The comparability of the care counsellors and caregivers in the intervention and control groups are analyzed with independent samples t-tests on continuous variables, Mann-Whitney U on ordinal or continuous, but not normally distributed variables, and χ2 tests or Fisher’s exact tests of independence for categorical variables. Because of the fact that in this cluster RCT the number of randomized local offices and care counsellors is much smaller than the number of participating caregivers who are the unit of analyses we assume an increased likelihood of imbalance between caregivers in the intervention and control conditions on baseline characteristics. Such possible imbalances at baseline threaten the validity of inferences regarding intervention effects unless an appropriate statistical adjustment is used [40]. Therefore counsellors and caregivers are matched on propensity scores using the optimal matching approach before conducting treatment effectiveness analyses. Subsequent to the matching we compare the original sample with the matched sample. Treatment effects are tested with confirmatory endpoint analyses (analysis of covariance/ANCOVA; two sided 5% level) after three (T2) and 6 months (T3), using baseline scores as a covariate. For the intend-to-treat (ITT) analysis we use maximum-likelihood multiple imputation to impute missing values for withdrawn subjects or participants with missing data at month 3 and 6. The continuous longitudinal outcome data will be analyzed by random coefficient models to apply on the patient-specific time series, and, for purposes of confirmation, by an ANOVA with repeated measures. Mean effects per care counselor are compared between intervention and control condition.

Discussion

The aim of this approach is to train caregiver counsellors to address specifically caregiver issues in addition to the recent care counselling routine. In our translation approach together with three LTC insurances with more than 9 million members we evaluate the effectiveness of a modified previously proven intervention approach [12] in this routine setting. As in previously published intervention studies [9], modifications have to be made to simplify our original intervention protocol to fit the delivery environment and resources of the LTC insurances.
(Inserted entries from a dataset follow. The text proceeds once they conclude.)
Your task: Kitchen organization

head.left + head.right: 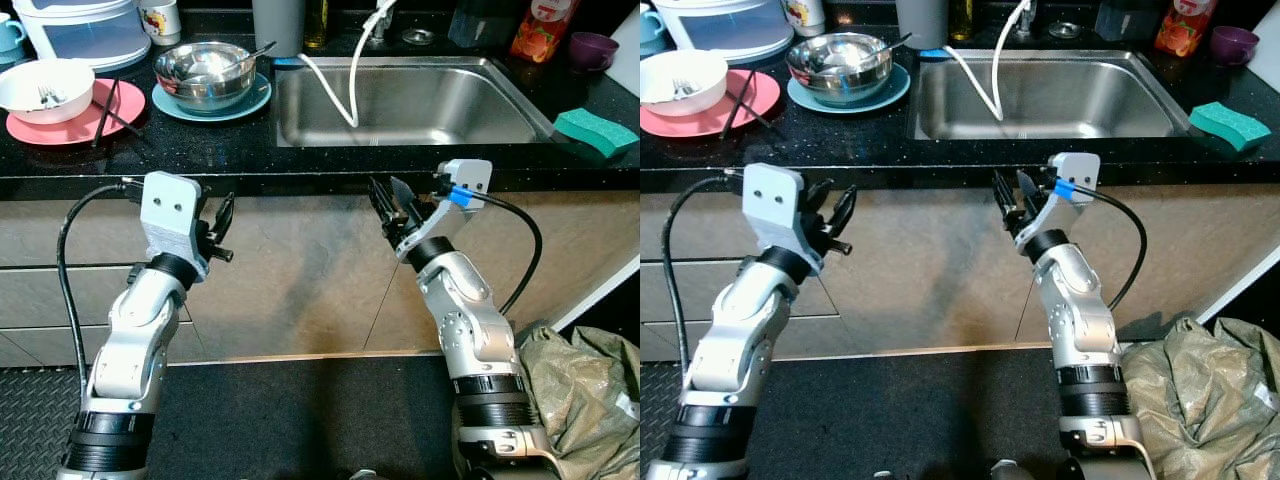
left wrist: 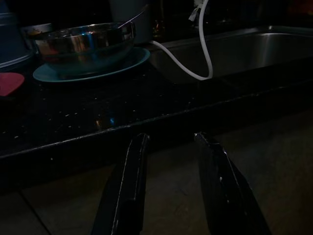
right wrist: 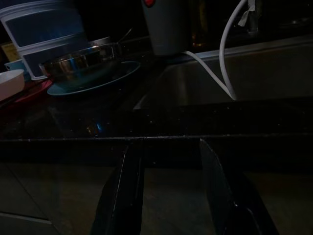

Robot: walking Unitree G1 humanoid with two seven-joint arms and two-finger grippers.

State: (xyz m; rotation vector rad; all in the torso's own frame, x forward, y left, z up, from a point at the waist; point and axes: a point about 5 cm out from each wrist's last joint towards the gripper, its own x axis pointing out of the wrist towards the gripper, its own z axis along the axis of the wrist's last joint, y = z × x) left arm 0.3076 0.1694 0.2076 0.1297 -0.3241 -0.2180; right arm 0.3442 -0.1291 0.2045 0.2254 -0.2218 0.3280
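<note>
Below the counter [image 1: 250,150] edge, both grippers, left [image 1: 222,232] and right [image 1: 392,205], are held spread and empty; the steel bowl [image 1: 205,72] should be approached from above.

No word, brand or number can be read. The orange juice carton [image 1: 543,28] at the far right and the mug [image 1: 160,20] at the far left carry printed designs, too small and blurred to make out.

Left of the sink [image 1: 410,100]: metal bowl [image 1: 205,70] on a plate [image 1: 212,100], farther left a bowl [image 1: 45,88] on another plate [image 1: 65,125]. Right of the sink: sponge [image 1: 596,132]. Behind the sink's right corner: carton [image 1: 543,28].
</note>
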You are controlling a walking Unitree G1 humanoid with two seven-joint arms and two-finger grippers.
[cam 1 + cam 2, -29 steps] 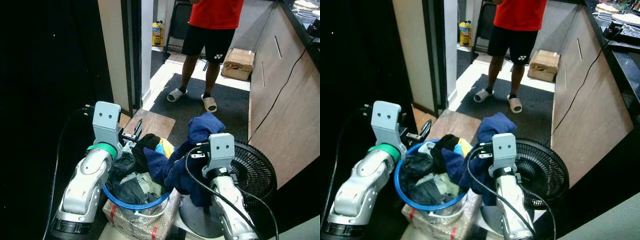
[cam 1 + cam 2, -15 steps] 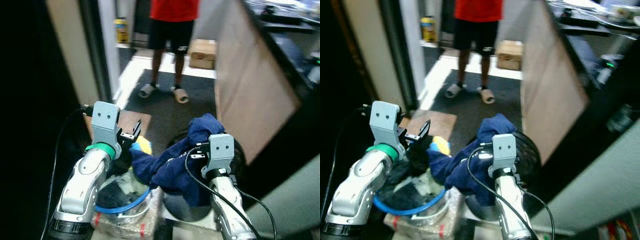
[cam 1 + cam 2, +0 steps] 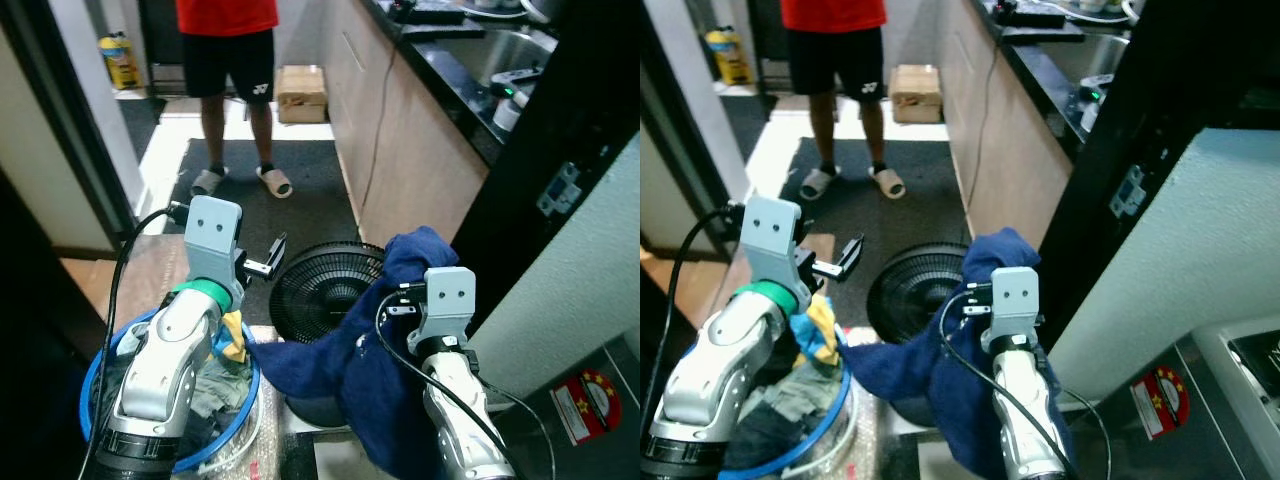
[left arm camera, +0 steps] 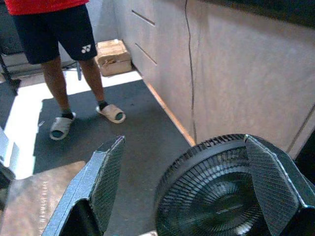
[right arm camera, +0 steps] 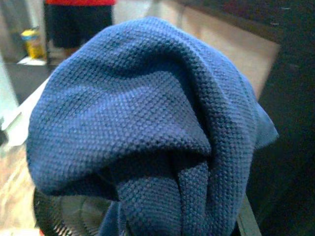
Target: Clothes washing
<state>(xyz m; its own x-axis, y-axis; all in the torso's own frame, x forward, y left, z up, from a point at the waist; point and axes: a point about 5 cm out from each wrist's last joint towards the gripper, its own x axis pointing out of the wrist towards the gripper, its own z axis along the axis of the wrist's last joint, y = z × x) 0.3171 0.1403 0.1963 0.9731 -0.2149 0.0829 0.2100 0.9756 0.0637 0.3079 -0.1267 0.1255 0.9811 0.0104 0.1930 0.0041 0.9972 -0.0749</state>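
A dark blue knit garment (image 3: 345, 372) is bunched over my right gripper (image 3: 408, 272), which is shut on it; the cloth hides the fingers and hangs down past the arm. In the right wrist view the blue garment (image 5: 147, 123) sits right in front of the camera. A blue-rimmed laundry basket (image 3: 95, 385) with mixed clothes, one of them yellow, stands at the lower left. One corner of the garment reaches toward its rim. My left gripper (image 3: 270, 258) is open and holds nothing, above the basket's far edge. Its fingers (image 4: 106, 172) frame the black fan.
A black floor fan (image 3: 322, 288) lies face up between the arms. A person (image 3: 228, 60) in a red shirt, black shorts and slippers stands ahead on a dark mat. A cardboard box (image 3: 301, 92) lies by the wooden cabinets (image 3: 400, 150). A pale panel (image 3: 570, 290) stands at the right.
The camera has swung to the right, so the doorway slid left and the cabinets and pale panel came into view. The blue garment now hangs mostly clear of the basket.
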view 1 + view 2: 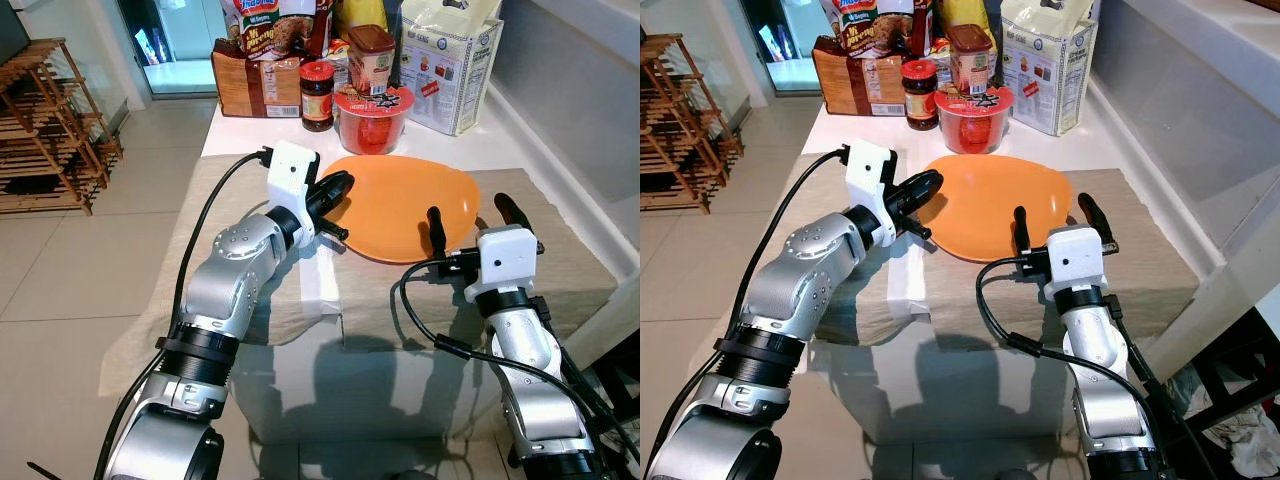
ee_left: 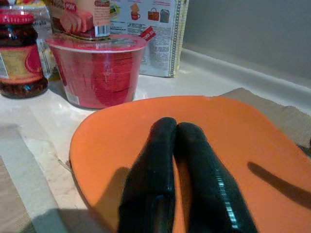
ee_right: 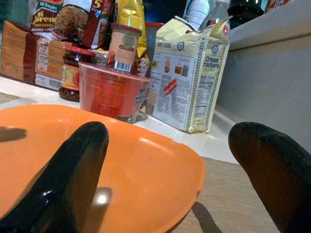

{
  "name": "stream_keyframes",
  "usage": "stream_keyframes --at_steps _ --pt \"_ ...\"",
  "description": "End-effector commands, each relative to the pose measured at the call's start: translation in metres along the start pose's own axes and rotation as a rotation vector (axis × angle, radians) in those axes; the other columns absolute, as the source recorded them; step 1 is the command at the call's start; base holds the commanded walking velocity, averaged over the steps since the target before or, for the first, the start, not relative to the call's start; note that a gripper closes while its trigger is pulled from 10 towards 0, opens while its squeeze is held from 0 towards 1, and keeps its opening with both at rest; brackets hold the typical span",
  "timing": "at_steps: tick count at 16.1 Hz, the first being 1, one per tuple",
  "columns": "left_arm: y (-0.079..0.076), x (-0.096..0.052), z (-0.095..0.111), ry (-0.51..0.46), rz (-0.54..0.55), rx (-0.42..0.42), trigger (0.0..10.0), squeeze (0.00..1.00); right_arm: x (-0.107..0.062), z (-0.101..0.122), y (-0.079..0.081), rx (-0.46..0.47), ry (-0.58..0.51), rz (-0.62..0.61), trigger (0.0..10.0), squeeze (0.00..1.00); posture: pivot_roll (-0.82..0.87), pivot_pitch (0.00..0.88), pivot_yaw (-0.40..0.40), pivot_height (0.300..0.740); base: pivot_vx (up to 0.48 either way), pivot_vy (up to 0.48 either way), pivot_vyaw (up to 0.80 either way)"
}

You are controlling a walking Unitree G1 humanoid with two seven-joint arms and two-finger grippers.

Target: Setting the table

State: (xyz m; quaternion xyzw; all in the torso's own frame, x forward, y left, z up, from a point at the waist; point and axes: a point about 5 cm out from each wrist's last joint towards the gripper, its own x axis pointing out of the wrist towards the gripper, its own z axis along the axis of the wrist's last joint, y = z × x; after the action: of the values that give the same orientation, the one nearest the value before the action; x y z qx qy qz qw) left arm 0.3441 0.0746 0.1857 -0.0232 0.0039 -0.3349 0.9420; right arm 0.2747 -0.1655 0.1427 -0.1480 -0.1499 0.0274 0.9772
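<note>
An orange plate (image 1: 405, 205) lies on the beige table runner (image 1: 560, 262), partly over the white tabletop. My left gripper (image 1: 337, 186) reaches in from the left with its fingers (image 2: 170, 160) pressed together, their tips over the plate's (image 2: 218, 136) left edge and nothing between them. My right gripper (image 1: 472, 213) stands open at the plate's near right rim, one finger (image 3: 73, 174) over the plate (image 3: 146, 165) and the other finger (image 3: 277, 170) out over the runner.
Behind the plate stand a red noodle cup (image 1: 373, 118), a dark jar (image 1: 316, 95), snack packets (image 1: 258, 75) and a cracker bag (image 1: 455, 65). A wall ledge runs along the right. A wooden rack (image 1: 45, 130) stands on the tiled floor at left.
</note>
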Motion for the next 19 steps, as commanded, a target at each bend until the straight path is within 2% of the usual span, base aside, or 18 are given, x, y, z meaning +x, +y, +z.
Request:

We could define with the participating LTC insurances only a minimum intensity for the additional counselling component that is well below the intensity in the successful efficacy trial [12]. It is unclear if this minimum dosage is sufficient to yield any effects on caregiver depression, while at the same time we do not know if the combination of our intervention component with the already existing statutory care counselling yields to synergies. Further crucial issues could be the counsellors’ adherence to the defined screening schedule and the proper delivery of the intervention. Possible moderators for the adherence could be lacking time for extra work, lacking gratification, but also the circumstance that some counsellors only participate in the study due to their supervisors’ directive. While all participating counsellors have a comparable specific training, the influence of their different original professions as social workers, nurses or social insurance employees on the delivery of the intervention is unclear. It is also possible that the counsellors of the control condition will provide a better counselling when they know they get evaluated. Furthermore, new laws and regular directives within the LTC insurances during the study might influence routine procedures as well as the workload of the participating counsellors.